(Task goal):
Word for word, reproduce the data that follows.
[[ Provided material open ]]
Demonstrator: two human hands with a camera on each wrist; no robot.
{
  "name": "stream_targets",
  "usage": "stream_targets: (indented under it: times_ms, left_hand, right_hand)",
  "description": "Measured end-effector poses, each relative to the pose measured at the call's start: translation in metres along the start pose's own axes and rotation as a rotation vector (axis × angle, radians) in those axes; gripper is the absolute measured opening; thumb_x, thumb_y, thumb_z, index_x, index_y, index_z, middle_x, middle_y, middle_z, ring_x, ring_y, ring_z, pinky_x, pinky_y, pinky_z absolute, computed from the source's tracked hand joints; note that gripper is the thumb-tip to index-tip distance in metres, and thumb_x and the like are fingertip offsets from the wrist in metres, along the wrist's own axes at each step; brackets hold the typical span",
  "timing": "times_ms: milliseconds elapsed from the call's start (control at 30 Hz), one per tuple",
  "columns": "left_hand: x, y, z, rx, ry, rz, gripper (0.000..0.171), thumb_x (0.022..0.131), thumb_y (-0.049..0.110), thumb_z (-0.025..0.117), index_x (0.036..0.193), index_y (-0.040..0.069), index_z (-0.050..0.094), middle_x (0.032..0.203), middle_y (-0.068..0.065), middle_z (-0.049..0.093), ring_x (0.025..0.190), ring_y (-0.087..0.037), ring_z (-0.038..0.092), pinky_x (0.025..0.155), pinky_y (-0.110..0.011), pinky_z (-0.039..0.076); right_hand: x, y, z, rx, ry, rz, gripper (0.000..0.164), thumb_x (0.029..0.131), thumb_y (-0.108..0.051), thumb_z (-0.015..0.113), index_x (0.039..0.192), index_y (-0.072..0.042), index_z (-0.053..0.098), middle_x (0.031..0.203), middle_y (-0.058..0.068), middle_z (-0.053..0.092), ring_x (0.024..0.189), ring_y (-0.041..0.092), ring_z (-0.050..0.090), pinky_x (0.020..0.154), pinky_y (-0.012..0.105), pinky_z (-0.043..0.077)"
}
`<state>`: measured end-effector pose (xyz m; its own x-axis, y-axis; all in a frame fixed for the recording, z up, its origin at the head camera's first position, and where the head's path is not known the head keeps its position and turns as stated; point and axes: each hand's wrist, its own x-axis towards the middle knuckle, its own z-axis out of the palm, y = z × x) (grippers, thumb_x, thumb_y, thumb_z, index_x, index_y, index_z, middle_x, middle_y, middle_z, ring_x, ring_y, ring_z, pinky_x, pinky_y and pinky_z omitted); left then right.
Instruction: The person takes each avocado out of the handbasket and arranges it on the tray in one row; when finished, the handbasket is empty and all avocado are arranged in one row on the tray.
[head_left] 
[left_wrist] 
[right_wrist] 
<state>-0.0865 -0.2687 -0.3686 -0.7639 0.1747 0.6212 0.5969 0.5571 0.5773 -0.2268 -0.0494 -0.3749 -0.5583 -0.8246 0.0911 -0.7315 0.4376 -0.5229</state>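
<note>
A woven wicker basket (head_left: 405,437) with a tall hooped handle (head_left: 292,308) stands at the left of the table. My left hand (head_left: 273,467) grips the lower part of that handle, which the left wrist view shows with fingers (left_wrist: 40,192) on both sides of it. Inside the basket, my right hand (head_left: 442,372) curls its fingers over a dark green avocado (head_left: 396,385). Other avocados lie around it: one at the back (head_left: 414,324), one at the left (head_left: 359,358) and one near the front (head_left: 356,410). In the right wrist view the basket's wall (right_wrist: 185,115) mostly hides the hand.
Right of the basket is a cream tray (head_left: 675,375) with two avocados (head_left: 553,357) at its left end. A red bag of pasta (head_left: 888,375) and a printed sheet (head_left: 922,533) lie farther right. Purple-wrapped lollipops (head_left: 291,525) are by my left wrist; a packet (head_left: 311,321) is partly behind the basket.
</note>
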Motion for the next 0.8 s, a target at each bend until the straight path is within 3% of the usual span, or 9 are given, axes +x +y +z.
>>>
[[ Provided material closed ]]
(Reply):
Demonstrator: two human hands with a camera on each wrist; no robot.
{
  "name": "stream_targets",
  "usage": "stream_targets: (indented under it: times_ms, left_hand, right_hand)",
  "description": "Measured end-effector poses, each relative to the pose measured at the call's start: translation in metres along the start pose's own axes and rotation as a rotation vector (axis × angle, radians) in those axes; gripper is the absolute measured opening; thumb_x, thumb_y, thumb_z, index_x, index_y, index_z, middle_x, middle_y, middle_z, ring_x, ring_y, ring_z, pinky_x, pinky_y, pinky_z absolute, computed from the source's tracked hand joints; note that gripper is the thumb-tip to index-tip distance in metres, and thumb_x and the like are fingertip offsets from the wrist in metres, along the wrist's own axes at each step; brackets hold the typical span",
  "timing": "times_ms: milliseconds elapsed from the call's start (control at 30 Hz), one per tuple",
  "columns": "left_hand: x, y, z, rx, ry, rz, gripper (0.000..0.171), thumb_x (0.022..0.131), thumb_y (-0.049..0.110), thumb_z (-0.025..0.117), index_x (0.036..0.193), index_y (-0.040..0.069), index_z (-0.050..0.094), middle_x (0.032..0.203), middle_y (-0.068..0.065), middle_z (-0.049..0.093), ring_x (0.025..0.190), ring_y (-0.087..0.037), ring_z (-0.038..0.092), pinky_x (0.025..0.155), pinky_y (-0.110..0.011), pinky_z (-0.039..0.076); right_hand: x, y, z, rx, ry, rz, gripper (0.000..0.164), thumb_x (0.029..0.131), thumb_y (-0.108..0.051), thumb_z (-0.015..0.113), index_x (0.039..0.192), index_y (-0.072..0.042), index_z (-0.053..0.098), middle_x (0.031..0.203), middle_y (-0.058..0.068), middle_z (-0.053..0.092), ring_x (0.024..0.189), ring_y (-0.041..0.092), ring_z (-0.050..0.090), pinky_x (0.020..0.154), pinky_y (-0.012..0.105), pinky_z (-0.043..0.077)"
}
`<state>`: measured end-effector pose (xyz m; its own x-axis, y-axis; all in a frame fixed for the recording, z up, its origin at the head camera's first position, and where the head's path is not known the head keeps its position and turns as stated; point and axes: each hand's wrist, its own x-axis towards the middle knuckle, its own z-axis out of the palm, y = z × x) (grippers, thumb_x, thumb_y, thumb_z, index_x, index_y, index_z, middle_x, middle_y, middle_z, ring_x, ring_y, ring_z, pinky_x, pinky_y and pinky_z omitted); left then right.
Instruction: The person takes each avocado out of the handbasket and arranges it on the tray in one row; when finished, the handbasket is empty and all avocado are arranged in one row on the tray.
[head_left] 
[left_wrist] 
[right_wrist] 
<state>-0.0865 -0.2687 -0.3686 -0.7639 0.1747 0.6212 0.5969 0.5571 0.5773 -0.2268 -0.0494 -0.3749 -0.5583 -0.8246 0.0911 -0.7315 0.4376 -0.5229</state>
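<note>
A woven wicker basket (head_left: 405,437) with a tall hooped handle (head_left: 292,308) stands at the left of the table. My left hand (head_left: 273,467) grips the lower part of that handle, which the left wrist view shows with fingers (left_wrist: 40,192) on both sides of it. Inside the basket, my right hand (head_left: 442,372) curls its fingers over a dark green avocado (head_left: 396,385). Other avocados lie around it: one at the back (head_left: 414,324), one at the left (head_left: 359,358) and one near the front (head_left: 356,410). In the right wrist view the basket's wall (right_wrist: 185,115) mostly hides the hand.
Right of the basket is a cream tray (head_left: 675,375) with two avocados (head_left: 553,357) at its left end. A red bag of pasta (head_left: 888,375) and a printed sheet (head_left: 922,533) lie farther right. Purple-wrapped lollipops (head_left: 291,525) are by my left wrist; a packet (head_left: 311,321) is partly behind the basket.
</note>
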Motion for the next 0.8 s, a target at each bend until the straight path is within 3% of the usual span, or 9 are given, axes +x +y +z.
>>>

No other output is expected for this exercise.